Second thing. Index for insim checkpoint.
Below you can see how many indices we use for different clip points and each of them has its own purpose.
Example clip 4 is coded that way, index 4 is hit with both tires, index 44 is hit with one tire and index 40 is no hit.
Now they all are circles, but straight lines or checkpoints with indices would allow the track builders to have many more measurement points and more precise placement. And if the driver drives out of the clip box "from the side", you could use your own index for that too.
And if we have 50 different layouts and each has 5-8 clips, all of them with three different hit accuracy (both tires, one tire, no hit). How many coordinates do we have to retrieve, if every cordinate needs to be programmed separately (750-1200)? The are 15-24points in one track layout .
It would be easier just move that checkpoint in the auto x editor than enter cordinate values into the lapper code.

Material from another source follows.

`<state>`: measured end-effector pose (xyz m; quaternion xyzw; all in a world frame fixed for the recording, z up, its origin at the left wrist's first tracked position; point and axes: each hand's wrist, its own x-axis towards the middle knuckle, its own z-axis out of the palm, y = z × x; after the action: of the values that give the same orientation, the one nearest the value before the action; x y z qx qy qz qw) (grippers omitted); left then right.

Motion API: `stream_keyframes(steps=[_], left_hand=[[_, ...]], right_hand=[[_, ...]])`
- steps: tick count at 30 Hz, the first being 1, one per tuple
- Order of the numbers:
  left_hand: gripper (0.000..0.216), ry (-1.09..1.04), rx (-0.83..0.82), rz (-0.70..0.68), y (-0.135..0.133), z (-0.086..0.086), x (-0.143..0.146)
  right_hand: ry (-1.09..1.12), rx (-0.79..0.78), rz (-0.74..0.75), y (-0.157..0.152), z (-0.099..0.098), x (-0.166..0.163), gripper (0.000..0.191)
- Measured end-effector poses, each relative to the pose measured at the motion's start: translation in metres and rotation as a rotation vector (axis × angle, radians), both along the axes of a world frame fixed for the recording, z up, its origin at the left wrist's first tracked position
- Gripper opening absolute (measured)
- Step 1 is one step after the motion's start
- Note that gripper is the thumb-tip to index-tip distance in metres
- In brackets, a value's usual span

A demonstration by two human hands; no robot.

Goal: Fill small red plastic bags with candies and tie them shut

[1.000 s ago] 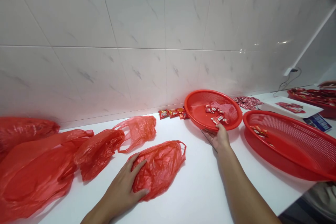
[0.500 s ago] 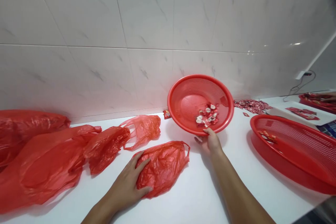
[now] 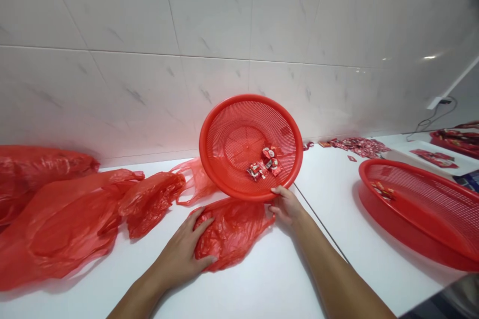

With checkpoints, anyone could build drifting tracks based on the Lapper code, and there would be no need for a Lapper programmer.
Of course, this would also require an update to Lapper if the game were to have tire-specific triggering from indexcircle and if indexcheckpoint were added to the game.
Nothing is easy, and it is good to live in Toivo(hope) and die in Rauha(peace), said the tapeworm.
I'm just talking generally about insim programs rather than lapper-specific.
Mine can be setup with a separate insim if I follow a couple of rules when building the layout, that one just populates the database for the main insim to use.
It looks like you could automate the layout setup you've got though: read all the checkpoints in as the track loads and determine which ones are for clips from the coords/widths/headings automatically?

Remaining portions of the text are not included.